EXERCISE GOAL
Scan the listing for the word "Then", and copy out each line where it is found.

EXERCISE DATA

§

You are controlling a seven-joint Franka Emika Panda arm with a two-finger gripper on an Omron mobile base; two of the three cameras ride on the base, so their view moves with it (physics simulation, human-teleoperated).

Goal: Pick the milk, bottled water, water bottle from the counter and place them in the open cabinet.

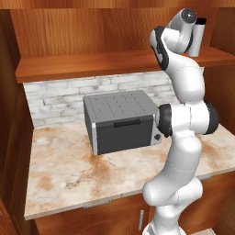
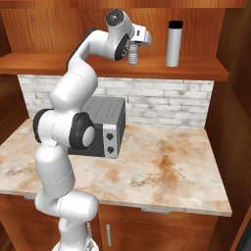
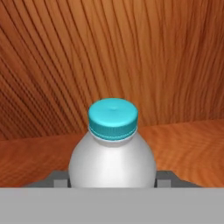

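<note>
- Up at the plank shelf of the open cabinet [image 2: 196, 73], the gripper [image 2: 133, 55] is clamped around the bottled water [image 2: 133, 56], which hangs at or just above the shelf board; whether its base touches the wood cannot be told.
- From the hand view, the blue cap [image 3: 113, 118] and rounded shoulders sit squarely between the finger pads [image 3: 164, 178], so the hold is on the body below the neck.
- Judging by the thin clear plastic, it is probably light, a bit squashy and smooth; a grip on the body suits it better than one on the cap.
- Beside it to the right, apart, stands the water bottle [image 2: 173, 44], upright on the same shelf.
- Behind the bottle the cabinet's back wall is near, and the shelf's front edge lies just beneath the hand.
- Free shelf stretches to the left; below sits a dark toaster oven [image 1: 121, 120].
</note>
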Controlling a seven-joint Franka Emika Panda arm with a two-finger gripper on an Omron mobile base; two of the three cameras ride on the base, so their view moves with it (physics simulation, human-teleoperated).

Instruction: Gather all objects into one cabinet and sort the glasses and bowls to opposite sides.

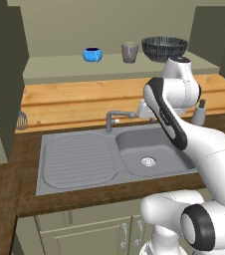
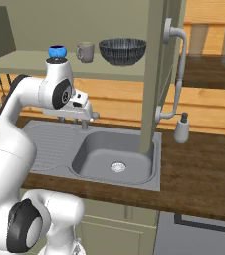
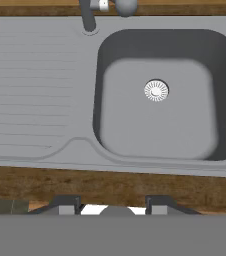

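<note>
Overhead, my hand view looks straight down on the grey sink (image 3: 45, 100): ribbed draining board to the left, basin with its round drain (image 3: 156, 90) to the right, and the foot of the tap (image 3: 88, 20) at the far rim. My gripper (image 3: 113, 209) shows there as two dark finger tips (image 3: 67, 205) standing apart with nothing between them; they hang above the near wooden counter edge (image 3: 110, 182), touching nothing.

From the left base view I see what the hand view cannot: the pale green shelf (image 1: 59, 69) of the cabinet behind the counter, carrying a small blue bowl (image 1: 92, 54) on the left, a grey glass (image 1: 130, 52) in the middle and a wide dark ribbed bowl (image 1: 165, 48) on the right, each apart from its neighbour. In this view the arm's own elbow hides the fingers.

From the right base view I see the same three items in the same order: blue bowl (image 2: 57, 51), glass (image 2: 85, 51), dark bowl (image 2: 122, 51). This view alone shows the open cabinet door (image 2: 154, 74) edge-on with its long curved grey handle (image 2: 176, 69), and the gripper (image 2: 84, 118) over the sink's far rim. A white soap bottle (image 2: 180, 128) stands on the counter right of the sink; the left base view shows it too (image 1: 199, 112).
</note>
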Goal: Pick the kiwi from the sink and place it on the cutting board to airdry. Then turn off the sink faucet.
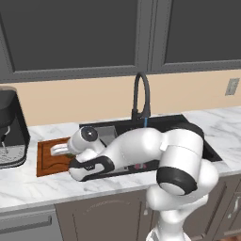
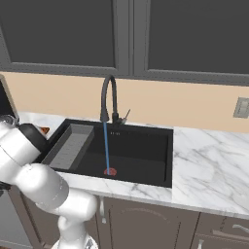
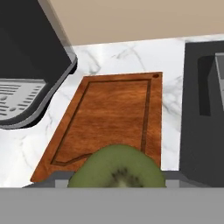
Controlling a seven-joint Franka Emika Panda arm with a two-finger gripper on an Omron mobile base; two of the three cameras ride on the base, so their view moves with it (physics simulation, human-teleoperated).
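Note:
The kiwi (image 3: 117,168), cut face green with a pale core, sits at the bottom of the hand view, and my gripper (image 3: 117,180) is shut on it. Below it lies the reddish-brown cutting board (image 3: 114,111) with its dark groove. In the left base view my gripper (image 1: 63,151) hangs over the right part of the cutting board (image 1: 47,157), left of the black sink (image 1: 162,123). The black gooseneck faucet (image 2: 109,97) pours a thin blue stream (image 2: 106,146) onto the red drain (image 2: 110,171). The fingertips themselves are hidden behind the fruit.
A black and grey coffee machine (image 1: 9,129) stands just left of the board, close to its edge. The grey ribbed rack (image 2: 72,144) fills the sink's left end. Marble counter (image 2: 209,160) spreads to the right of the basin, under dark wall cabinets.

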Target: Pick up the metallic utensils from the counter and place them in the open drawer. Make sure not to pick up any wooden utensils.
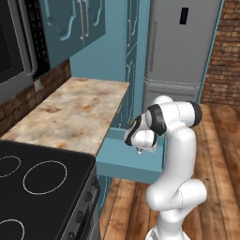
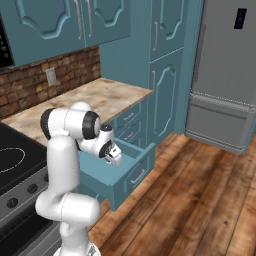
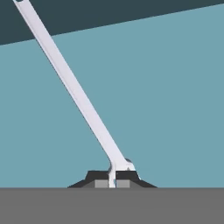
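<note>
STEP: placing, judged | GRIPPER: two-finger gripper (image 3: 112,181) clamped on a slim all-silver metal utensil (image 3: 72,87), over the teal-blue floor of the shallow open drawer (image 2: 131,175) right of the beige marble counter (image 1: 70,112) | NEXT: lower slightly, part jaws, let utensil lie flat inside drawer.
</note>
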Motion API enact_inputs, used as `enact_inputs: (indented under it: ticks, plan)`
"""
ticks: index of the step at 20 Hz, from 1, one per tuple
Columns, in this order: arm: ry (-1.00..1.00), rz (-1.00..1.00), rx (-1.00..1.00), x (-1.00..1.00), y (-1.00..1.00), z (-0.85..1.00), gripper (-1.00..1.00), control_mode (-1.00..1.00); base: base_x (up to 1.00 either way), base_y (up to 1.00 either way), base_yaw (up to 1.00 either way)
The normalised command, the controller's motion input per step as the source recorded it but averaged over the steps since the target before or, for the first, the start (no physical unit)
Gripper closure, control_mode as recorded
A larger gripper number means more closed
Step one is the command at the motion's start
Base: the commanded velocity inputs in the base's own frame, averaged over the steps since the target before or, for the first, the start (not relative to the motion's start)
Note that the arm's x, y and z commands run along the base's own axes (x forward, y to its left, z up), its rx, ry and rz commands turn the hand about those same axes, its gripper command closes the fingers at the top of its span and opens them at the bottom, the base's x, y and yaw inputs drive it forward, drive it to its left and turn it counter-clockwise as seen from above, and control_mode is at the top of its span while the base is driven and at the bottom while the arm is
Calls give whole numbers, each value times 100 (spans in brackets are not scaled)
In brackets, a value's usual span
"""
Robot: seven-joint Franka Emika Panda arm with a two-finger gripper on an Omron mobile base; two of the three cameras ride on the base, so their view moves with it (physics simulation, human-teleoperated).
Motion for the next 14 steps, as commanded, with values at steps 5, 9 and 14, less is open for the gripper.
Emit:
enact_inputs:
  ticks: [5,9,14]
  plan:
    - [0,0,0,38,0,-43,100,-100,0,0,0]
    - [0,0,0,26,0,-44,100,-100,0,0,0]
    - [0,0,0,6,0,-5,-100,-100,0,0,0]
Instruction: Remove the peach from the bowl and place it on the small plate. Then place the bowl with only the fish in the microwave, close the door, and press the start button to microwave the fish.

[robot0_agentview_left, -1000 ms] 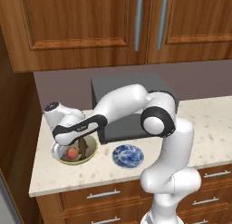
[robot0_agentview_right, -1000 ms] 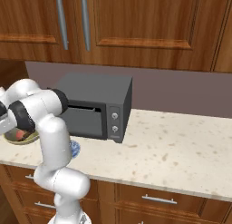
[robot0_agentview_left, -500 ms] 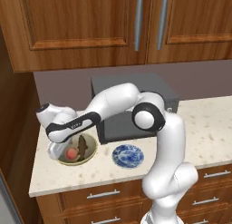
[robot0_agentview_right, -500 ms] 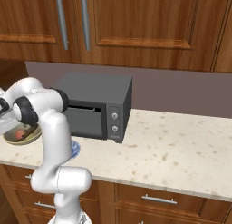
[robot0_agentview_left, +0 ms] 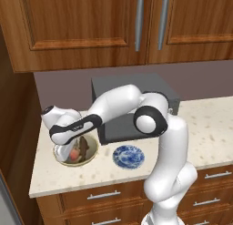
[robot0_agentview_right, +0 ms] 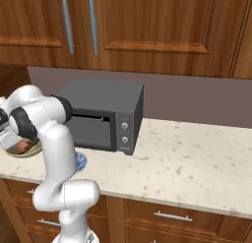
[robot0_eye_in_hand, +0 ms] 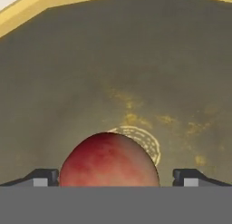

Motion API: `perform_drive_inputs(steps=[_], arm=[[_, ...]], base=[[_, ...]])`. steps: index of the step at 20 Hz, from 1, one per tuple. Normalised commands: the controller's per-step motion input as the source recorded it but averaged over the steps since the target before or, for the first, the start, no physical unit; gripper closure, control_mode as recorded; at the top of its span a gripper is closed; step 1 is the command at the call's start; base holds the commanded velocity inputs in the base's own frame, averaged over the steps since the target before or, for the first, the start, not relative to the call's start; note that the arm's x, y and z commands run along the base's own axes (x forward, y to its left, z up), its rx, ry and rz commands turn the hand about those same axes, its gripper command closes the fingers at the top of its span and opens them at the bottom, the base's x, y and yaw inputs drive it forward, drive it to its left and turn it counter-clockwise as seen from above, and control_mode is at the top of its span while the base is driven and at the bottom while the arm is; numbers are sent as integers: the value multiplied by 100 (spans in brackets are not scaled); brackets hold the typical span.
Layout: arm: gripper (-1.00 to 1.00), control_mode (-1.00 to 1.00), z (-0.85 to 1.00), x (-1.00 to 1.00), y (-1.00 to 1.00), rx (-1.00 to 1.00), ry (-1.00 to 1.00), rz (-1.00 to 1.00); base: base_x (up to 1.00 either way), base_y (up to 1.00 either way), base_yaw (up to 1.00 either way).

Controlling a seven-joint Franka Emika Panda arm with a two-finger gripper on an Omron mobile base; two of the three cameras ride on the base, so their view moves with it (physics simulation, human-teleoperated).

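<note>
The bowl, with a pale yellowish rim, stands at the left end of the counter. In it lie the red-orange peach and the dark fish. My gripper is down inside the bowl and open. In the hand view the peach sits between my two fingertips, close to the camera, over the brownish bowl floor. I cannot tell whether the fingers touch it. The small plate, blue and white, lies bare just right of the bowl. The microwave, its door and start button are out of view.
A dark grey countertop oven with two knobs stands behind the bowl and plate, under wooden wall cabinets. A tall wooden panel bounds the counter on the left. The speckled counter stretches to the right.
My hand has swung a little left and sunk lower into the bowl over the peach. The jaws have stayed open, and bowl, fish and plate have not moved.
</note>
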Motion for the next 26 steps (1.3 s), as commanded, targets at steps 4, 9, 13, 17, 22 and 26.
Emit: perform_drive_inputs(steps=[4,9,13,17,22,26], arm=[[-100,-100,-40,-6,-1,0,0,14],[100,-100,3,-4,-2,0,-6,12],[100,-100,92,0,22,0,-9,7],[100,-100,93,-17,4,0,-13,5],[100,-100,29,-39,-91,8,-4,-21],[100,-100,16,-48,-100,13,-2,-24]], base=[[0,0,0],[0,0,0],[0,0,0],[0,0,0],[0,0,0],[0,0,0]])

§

EXERCISE RESPONSE
Goal: Pick the kiwi from the sink and place it on the cutting board to airdry. Then turn off the sink faucet.
Instruction: Remove the peach from the bowl and place it on the small plate. Then place the bowl with only the fish in the microwave, close the door, and press the start button to microwave the fish.

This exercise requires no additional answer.